• Problem: Print the whole listing again exactly, keeping no pictures in it.

• Given information:
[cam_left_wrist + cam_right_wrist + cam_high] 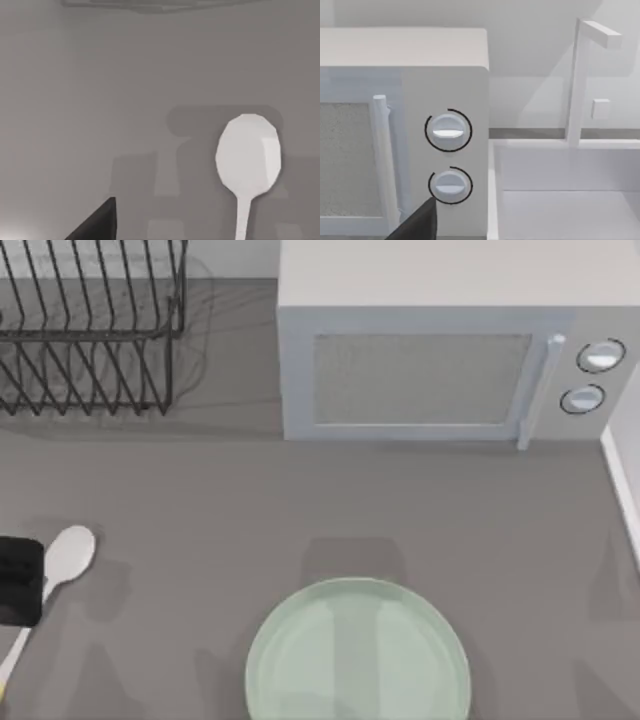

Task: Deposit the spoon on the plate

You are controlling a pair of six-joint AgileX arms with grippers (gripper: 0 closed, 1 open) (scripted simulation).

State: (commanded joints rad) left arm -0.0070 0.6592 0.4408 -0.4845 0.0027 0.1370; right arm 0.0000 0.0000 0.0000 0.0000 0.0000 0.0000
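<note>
- Your left end effector [18, 582] sits over the spoon [68, 552] handle at the worktop's [200, 500] left edge; can't tell its finger state.
- Spoon lies flat on the worktop, well apart from the plate [357, 652].

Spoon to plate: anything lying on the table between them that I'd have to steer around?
No. In the top view the table between the spoon and the plate is bare grey surface, with shadows alone.
</note>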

• Reply to the task:
[cam_left_wrist + cam_right_wrist + cam_high] 

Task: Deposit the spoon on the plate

You are controlling a pair of six-joint AgileX arms with grippers (gripper: 0 closed, 1 open) (scripted simulation).

State: (commanded joints rad) left arm -0.0070 0.6592 0.4408 -0.4845 0.0027 0.1370; right arm 0.0000 0.0000 0.0000 0.0000 0.0000 0.0000
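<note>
- Your left end effector [18, 582] sits over the spoon [68, 552] handle at the worktop's [200, 500] left edge; can't tell its finger state.
- Spoon lies flat on the worktop, well apart from the plate [357, 652].

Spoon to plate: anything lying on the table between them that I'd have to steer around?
No. In the top view the table between the spoon and the plate is bare grey surface, with shadows alone.
</note>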

The requested output has now been given in full.